Seuls les plus courageux d’entre nous ont réussi à planter leur drapeau au sommet de la montagne Donda et arriver au bout du périple. Force est de constater qu’en 2021, les auditeurs comme les spécialistes ne sont plus prêts à accepter la prolixité d’un artiste. Pour vérifier si ce ressenti était fondé, j’ai interrogé mes collègues et des spécialistes.
Un album, oui, mais pas à n’importe à quel prix
Aujourd’hui, le vendredi marque le rendez-vous immanquable de tous les mélomanes. La découverte d’un projet musical représente aussi bien les retrouvailles entre un fan et son chanteur préféré qu’une rencontre inopinée, un moment à la magie féerique pendant lequel l’auditeur plonge doucement, ou de façon abrupte, dans les fourmillements d’un artiste.

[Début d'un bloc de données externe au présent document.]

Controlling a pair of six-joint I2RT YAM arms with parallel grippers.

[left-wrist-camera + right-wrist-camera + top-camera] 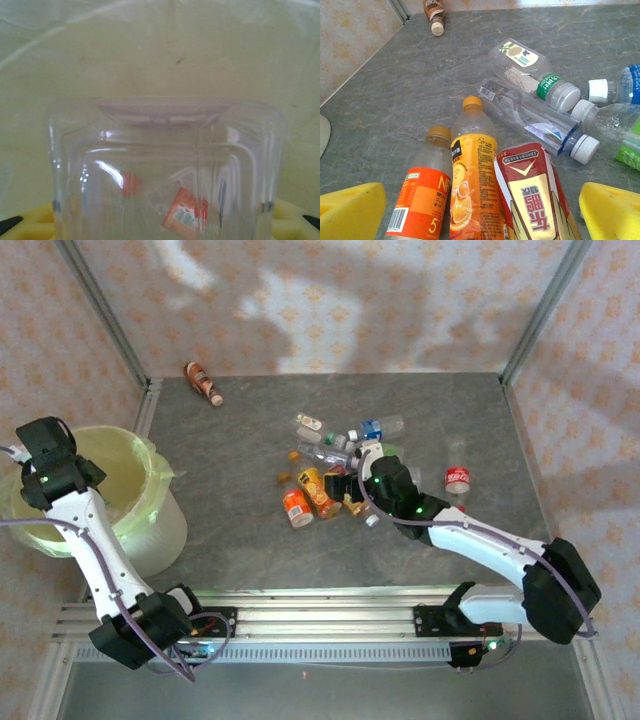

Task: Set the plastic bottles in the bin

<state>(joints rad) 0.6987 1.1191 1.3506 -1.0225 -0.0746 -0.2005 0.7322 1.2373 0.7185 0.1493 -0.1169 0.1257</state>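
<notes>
My left gripper (45, 455) hangs over the pale yellow-green bin (150, 525). It is shut on a clear plastic bottle (165, 165) with an orange-red label, whose base faces the camera between the yellow pads (30, 225); behind it is the bin's lined inside. My right gripper (358, 485) is open and low over the pile of bottles (320, 475). Between its yellow pads (612, 215) lie an orange-label bottle (420, 200), an orange juice bottle (472, 185) and a red-and-gold pack (535, 195). Beyond them lie a clear bottle with a green band (530, 65) and a crushed white-capped one (540, 117).
A brown bottle (203, 382) lies alone near the far left corner. A red-labelled bottle (458, 478) sits apart to the right of the pile. A blue-label bottle (620, 87) and a green-label one (615, 127) lie at the pile's right. Patterned walls enclose the grey table (230, 440).
</notes>
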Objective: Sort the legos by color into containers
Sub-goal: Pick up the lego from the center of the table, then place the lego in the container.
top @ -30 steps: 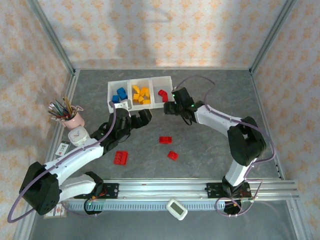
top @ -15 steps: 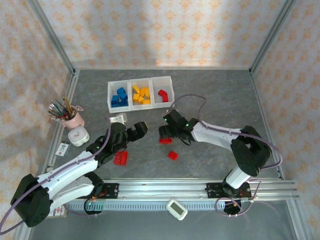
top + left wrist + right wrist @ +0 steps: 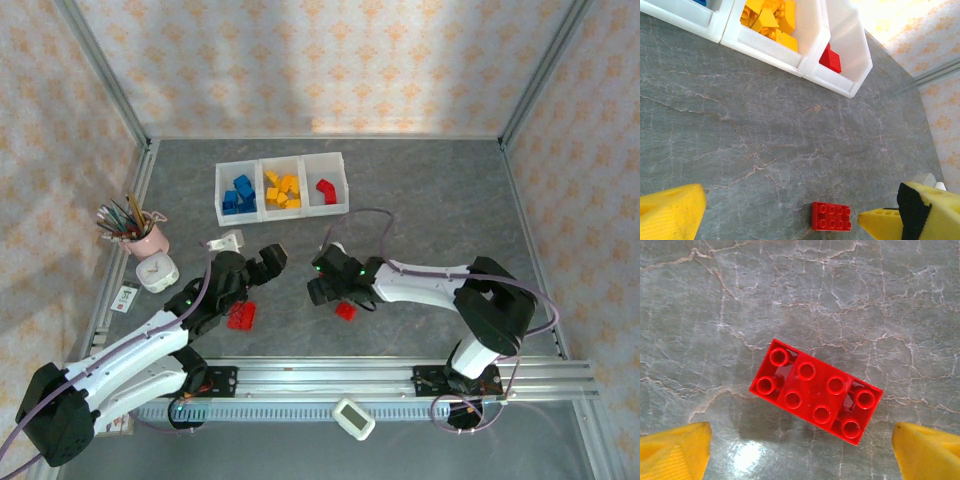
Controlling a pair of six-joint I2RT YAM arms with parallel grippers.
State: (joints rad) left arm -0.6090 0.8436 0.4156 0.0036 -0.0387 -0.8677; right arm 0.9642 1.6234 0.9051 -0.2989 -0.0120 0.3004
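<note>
Starting at the bottom edge of the top view, a metal rail (image 3: 330,372) runs across the table (image 3: 430,210), with a small white device (image 3: 353,418) lying just below it. Above the rail, left of centre, a red double brick (image 3: 241,316) lies flat close beside the left arm. A small red brick (image 3: 346,311) sits near the middle of the frame, just below and to the right of the right gripper (image 3: 318,290).

That gripper points down at the table. In the right wrist view its yellow fingertips (image 3: 672,452) stand wide apart in the two bottom corners. An eight-stud red brick (image 3: 816,397) lies studs-up and slanted at mid-frame, in line between them and touching neither.

The left gripper (image 3: 268,262) hangs a little left of centre, angled toward the upper right, with its fingers spread and holding nothing. In the left wrist view its yellow fingers (image 3: 670,212) sit at the bottom corners with bare table between them. A flat red brick (image 3: 831,216) lies near the lower-right finger, apart from it.

Higher up at the left edge stand a white clock-like object (image 3: 156,272) and a pink cup (image 3: 148,238) of pencils.

Farthest off, at upper centre, the containers (image 3: 285,213) sit in a row. The left bin holds blue legos (image 3: 239,193), the middle bin yellow legos (image 3: 281,189), and the right bin one red lego (image 3: 325,189).
</note>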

Pour Samuel Delwasse, journaliste musique à Konbini, la première écoute d’un disque est un moment suspendu dans le temps, un instant à la fois précieux, intime et excitant. “Quand j’étais en prépa, je me réveillais plus tôt les vendredis matin avant d’aller en cours, pour écouter les albums”, se remémore Samuel. Pour ce dernier, il est important de découvrir les disques en entier, afin d’en apprécier la cohérence, et suivre le fil du récit du début jusqu’à la fin.
Un album se présente comme une œuvre entière, et les morceaux qui le composent suivent une logique réfléchie et développée par l’artiste. “Je ne juge pas un album avant de l’avoir écouté en entier”, assure Pierre Bazin, journaliste à Konbini Techno. “Je dirais même plus, il faut écouter les morceaux du premier jusqu’au dernier, dans l’ordre”, renchérit sa collègue Anna Finot.
Cependant, tout le monde ne partage pas cette vision rigoureuse. Nina Iseni, également journaliste à Konbini, explique qu’écouter un disque en entier à sa sortie “n’est pas une chose qu'[elle] fait habituellement”. Pourtant, il lui arrive de réaliser des exceptions : “J’ai écouté le dernier album de Taylor Swift, parce qu’il y avait une vraie histoire qui était racontée”, se souvient-elle.
La plus-value d’un album, en tant qu’œuvre entière et suffisante, dépendrait donc du propos qu’il développe, du récit qui se trame à travers ses mesures, des morceaux qui se succèdent tels des chapitres d’un roman, c’est-à-dire d’une manière à la fois autonome et complémentaire. Un disque n’a pas forcément vocation à raconter une histoire cohérente dans son schéma narratif, mais à esquisser une fresque qui brille par sa propre identité. “L’album Deux frères de PNL ne raconte pas forcément une seule histoire, mais c’est l’atmosphère particulière du projet qui donne envie de l’écouter en entier”, explique Samuel Delwasse.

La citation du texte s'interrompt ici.